**Assigned task**
Once you reach the line containing "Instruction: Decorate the" in the entries below, write out that line and each one after it down to the line containing "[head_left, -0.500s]", exactly and with nothing added.

**Data extract**
↓↓↓

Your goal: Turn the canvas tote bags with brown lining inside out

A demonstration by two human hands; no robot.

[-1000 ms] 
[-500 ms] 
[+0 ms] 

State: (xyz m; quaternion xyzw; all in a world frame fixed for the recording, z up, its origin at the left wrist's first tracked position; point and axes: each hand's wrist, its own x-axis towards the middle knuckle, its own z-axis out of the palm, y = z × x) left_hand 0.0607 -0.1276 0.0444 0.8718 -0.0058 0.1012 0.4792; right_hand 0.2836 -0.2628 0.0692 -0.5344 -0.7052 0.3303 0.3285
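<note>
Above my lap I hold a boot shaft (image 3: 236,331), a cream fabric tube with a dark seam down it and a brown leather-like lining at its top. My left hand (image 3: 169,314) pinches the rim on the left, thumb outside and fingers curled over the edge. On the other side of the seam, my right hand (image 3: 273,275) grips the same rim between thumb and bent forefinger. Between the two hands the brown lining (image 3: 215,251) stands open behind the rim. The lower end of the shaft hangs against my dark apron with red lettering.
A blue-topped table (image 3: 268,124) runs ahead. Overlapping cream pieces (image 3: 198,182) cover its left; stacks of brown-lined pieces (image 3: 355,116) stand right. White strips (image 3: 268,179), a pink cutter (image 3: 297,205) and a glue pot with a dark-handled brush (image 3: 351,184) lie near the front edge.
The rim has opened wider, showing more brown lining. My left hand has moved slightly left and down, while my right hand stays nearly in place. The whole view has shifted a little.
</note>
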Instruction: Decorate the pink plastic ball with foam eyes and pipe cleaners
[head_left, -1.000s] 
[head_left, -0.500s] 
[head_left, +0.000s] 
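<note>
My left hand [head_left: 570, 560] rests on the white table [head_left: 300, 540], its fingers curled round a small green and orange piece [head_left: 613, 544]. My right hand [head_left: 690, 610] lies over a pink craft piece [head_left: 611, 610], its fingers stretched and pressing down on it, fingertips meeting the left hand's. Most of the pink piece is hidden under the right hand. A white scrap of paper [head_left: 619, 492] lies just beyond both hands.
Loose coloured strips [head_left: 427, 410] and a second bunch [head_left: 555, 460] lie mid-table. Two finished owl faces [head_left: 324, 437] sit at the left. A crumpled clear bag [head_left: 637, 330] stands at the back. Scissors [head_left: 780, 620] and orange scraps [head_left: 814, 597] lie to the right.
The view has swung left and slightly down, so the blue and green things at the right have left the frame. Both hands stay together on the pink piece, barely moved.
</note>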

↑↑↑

**Response for this exercise**
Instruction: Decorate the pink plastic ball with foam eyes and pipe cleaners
[head_left, -1.000s] 
[head_left, -0.500s] 

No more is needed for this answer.